══ INFORMATION SUPPLIED ══

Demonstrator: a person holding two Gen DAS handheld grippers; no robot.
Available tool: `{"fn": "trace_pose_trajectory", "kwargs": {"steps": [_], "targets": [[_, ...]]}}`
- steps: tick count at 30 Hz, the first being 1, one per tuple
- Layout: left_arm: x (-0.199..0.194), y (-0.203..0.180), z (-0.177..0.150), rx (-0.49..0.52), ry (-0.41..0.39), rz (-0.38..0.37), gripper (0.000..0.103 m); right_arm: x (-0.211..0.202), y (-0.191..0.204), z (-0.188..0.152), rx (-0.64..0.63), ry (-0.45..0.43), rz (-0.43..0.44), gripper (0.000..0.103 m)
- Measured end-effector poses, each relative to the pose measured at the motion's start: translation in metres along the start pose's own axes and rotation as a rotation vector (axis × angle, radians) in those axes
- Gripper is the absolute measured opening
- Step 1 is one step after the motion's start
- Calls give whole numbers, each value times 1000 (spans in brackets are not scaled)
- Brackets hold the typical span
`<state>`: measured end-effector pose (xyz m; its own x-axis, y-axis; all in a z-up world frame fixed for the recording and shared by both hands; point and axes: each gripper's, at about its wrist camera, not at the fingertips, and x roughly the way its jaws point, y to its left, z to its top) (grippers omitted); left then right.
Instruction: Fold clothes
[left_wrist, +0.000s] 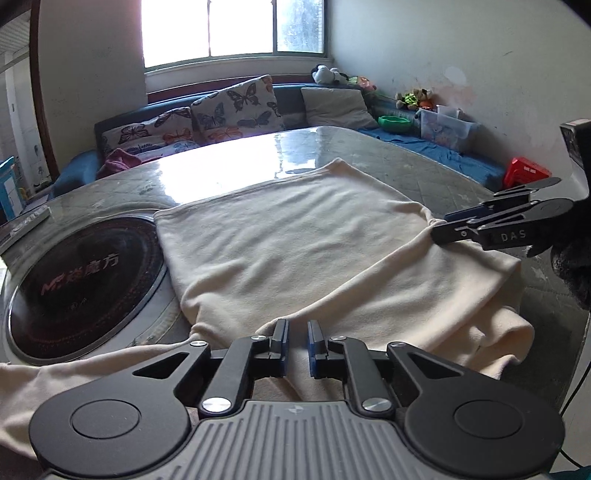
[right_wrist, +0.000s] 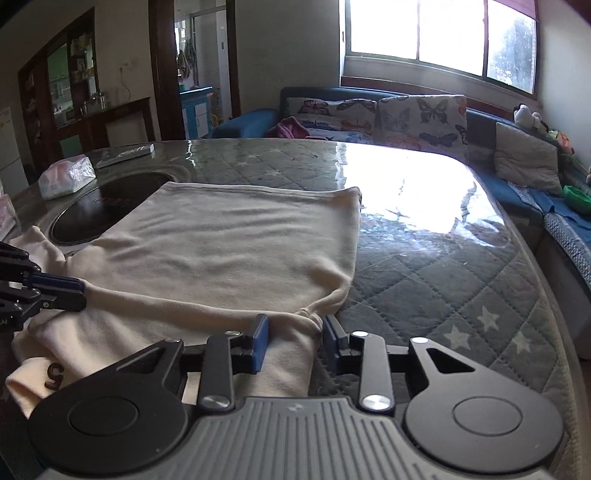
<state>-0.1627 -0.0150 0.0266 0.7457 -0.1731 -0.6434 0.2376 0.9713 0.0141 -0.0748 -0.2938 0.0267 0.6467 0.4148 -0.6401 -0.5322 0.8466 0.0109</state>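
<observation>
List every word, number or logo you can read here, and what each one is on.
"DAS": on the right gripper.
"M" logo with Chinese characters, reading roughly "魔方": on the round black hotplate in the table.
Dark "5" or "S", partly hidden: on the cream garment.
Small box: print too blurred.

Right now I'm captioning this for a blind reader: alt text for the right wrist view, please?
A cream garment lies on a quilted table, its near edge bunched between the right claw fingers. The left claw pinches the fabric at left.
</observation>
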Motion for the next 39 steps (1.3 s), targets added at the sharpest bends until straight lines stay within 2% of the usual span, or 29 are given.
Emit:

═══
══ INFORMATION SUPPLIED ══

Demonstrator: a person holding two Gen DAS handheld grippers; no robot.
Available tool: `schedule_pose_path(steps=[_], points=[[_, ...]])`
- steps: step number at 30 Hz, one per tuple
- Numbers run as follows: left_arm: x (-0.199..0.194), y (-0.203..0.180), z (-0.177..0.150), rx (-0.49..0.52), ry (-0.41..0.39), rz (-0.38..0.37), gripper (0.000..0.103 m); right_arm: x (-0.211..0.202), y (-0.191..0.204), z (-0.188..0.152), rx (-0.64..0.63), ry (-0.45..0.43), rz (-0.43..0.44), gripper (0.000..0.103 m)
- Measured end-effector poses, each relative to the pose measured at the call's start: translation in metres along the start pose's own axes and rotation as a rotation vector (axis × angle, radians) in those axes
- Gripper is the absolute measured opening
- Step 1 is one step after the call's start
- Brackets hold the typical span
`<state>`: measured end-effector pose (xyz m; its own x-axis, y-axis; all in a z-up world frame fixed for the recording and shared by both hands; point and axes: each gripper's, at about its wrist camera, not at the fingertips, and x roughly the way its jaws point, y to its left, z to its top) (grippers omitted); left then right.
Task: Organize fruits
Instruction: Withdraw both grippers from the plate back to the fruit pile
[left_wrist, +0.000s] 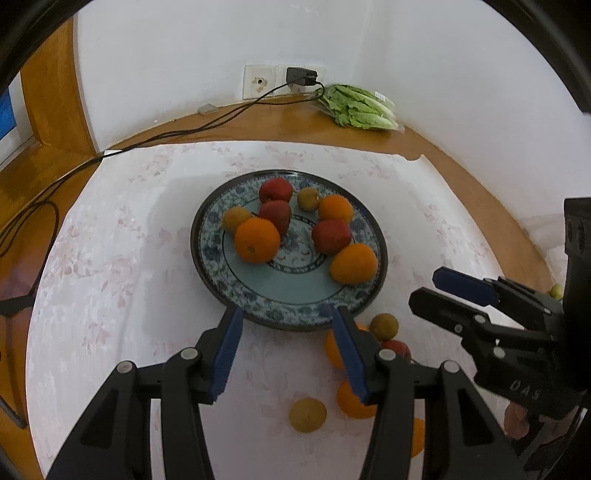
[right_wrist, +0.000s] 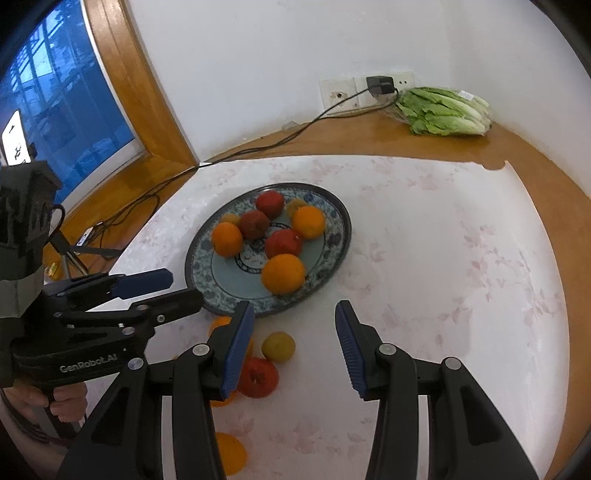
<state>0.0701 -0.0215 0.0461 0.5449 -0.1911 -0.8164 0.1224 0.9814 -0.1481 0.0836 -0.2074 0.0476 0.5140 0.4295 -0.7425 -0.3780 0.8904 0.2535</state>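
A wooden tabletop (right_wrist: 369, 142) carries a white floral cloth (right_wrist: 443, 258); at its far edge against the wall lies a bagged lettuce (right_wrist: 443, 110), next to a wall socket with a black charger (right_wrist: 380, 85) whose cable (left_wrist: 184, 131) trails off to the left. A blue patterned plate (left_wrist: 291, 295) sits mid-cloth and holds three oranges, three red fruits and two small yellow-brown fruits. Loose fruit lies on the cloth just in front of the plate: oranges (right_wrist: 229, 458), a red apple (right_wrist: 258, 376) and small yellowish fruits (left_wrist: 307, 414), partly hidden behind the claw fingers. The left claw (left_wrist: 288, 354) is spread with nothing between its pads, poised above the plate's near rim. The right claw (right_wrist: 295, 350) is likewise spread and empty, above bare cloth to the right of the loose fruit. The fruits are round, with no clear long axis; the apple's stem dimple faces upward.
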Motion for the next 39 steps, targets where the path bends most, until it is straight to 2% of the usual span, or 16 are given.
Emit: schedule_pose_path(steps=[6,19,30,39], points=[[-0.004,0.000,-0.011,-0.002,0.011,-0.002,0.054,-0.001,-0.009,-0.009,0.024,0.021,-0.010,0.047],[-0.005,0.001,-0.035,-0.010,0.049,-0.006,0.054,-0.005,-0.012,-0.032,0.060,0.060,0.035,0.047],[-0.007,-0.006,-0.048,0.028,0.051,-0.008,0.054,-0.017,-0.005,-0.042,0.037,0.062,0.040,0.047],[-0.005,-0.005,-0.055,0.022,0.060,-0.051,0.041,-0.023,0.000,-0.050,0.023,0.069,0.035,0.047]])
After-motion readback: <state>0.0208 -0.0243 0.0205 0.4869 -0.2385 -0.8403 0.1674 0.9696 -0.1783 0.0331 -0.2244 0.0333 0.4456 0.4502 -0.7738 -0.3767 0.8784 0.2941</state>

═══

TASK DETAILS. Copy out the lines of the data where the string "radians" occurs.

SOLUTION TO THE PROBLEM.
- Measured end-effector poses, each relative to the pose measured at the motion's start: translation in metres along the start pose's own axes and rotation as a rotation vector (axis × angle, radians) in those axes
- Measured end-effector poses, each relative to the pose measured at the call's start: translation in metres along the start pose's own axes and rotation as a rotation vector (axis × angle, radians) in those axes

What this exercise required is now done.